What you are asked to do = Write out all of the data again, precisely as it appears.

Information provided =
*** Begin section ***

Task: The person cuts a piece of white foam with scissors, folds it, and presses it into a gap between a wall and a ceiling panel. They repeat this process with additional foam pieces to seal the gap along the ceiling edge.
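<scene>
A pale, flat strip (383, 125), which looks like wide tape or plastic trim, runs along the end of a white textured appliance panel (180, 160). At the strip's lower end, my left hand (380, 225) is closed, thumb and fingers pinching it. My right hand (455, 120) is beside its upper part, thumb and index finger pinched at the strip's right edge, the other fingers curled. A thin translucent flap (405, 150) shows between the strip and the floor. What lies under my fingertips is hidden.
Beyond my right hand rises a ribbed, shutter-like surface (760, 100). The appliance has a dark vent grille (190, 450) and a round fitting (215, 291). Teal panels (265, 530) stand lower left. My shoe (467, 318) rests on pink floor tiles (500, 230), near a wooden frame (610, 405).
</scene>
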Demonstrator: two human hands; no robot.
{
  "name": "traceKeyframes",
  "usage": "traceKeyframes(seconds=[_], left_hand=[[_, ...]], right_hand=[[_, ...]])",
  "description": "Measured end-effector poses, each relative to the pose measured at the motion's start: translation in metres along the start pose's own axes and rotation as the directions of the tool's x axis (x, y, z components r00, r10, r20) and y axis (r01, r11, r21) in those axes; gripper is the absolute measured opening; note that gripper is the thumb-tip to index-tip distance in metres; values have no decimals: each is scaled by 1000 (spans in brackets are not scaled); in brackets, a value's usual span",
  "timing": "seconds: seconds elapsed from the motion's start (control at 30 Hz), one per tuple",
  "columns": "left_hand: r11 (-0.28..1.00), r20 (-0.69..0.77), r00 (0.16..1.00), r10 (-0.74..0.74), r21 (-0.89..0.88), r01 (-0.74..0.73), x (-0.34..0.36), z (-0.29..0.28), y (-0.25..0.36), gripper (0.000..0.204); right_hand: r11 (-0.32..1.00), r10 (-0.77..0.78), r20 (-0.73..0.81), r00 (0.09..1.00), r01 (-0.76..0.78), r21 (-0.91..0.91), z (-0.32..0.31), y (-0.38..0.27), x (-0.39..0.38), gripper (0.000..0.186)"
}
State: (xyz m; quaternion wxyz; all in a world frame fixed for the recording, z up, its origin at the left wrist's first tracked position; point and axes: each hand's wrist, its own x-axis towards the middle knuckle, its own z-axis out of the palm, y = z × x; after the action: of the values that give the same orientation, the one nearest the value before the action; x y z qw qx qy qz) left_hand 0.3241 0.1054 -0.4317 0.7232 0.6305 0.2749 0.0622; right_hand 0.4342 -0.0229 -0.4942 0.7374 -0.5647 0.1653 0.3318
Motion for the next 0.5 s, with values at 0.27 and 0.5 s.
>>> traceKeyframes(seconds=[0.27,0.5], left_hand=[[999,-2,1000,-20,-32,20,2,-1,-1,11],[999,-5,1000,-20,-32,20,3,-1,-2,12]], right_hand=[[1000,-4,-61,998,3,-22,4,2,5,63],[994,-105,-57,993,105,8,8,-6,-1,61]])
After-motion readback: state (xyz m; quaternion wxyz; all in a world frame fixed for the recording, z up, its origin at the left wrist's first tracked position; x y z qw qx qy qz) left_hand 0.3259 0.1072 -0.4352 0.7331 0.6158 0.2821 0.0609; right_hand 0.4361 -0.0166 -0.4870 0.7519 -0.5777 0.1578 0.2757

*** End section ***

The completed task =
Task: The person cuts a piece of white foam with scissors, folds it, and presses it into a gap between a wall and a ceiling panel. They repeat this process with additional foam pieces to seal the gap along the ceiling edge.
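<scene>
A pale, flat strip (383, 125), which looks like wide tape or plastic trim, runs along the end of a white textured appliance panel (180, 160). At the strip's lower end, my left hand (380, 225) is closed, thumb and fingers pinching it. My right hand (455, 120) is beside its upper part, thumb and index finger pinched at the strip's right edge, the other fingers curled. A thin translucent flap (405, 150) shows between the strip and the floor. What lies under my fingertips is hidden.
Beyond my right hand rises a ribbed, shutter-like surface (760, 100). The appliance has a dark vent grille (190, 450) and a round fitting (215, 291). Teal panels (265, 530) stand lower left. My shoe (467, 318) rests on pink floor tiles (500, 230), near a wooden frame (610, 405).
</scene>
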Demonstrator: two human hands; no robot.
{
  "name": "traceKeyframes",
  "usage": "traceKeyframes(seconds=[_], left_hand=[[_, ...]], right_hand=[[_, ...]])",
  "description": "Measured end-effector poses, each relative to the pose measured at the motion's start: translation in metres along the start pose's own axes and rotation as the directions of the tool's x axis (x, y, z components r00, r10, r20) and y axis (r01, r11, r21) in those axes; gripper is the absolute measured opening; note that gripper is the thumb-tip to index-tip distance in metres; values have no decimals: each is scaled by 1000 (spans in brackets are not scaled); in brackets, a value's usual span",
  "timing": "seconds: seconds elapsed from the motion's start (control at 30 Hz), one per tuple",
  "columns": "left_hand: r11 (-0.28..1.00), r20 (-0.69..0.77), r00 (0.16..1.00), r10 (-0.74..0.74), r21 (-0.89..0.88), r01 (-0.74..0.73), x (-0.34..0.36), z (-0.29..0.28), y (-0.25..0.36), gripper (0.000..0.204); right_hand: r11 (-0.32..1.00), r10 (-0.77..0.78), r20 (-0.73..0.81), r00 (0.09..1.00), r01 (-0.76..0.78), r21 (-0.91..0.91), z (-0.32..0.31), y (-0.38..0.27), x (-0.39..0.38), gripper (0.000..0.186)"
}
State: (xyz m; quaternion wxyz; all in a world frame fixed for the recording, z up, its origin at the left wrist's first tracked position; point and axes: each hand's wrist, its own x-axis towards the middle knuckle, its own z-axis out of the palm, y = z × x; after the action: of the values that give the same orientation, the one nearest the value before the action; x y z qw qx qy qz) left_hand 0.3241 0.1054 -0.4317 0.7232 0.6305 0.2749 0.0622; right_hand 0.4342 -0.0229 -0.4942 0.7374 -0.5647 0.1653 0.3318
Motion for the next 0.5 s, with values at 0.27 and 0.5 s.
>>> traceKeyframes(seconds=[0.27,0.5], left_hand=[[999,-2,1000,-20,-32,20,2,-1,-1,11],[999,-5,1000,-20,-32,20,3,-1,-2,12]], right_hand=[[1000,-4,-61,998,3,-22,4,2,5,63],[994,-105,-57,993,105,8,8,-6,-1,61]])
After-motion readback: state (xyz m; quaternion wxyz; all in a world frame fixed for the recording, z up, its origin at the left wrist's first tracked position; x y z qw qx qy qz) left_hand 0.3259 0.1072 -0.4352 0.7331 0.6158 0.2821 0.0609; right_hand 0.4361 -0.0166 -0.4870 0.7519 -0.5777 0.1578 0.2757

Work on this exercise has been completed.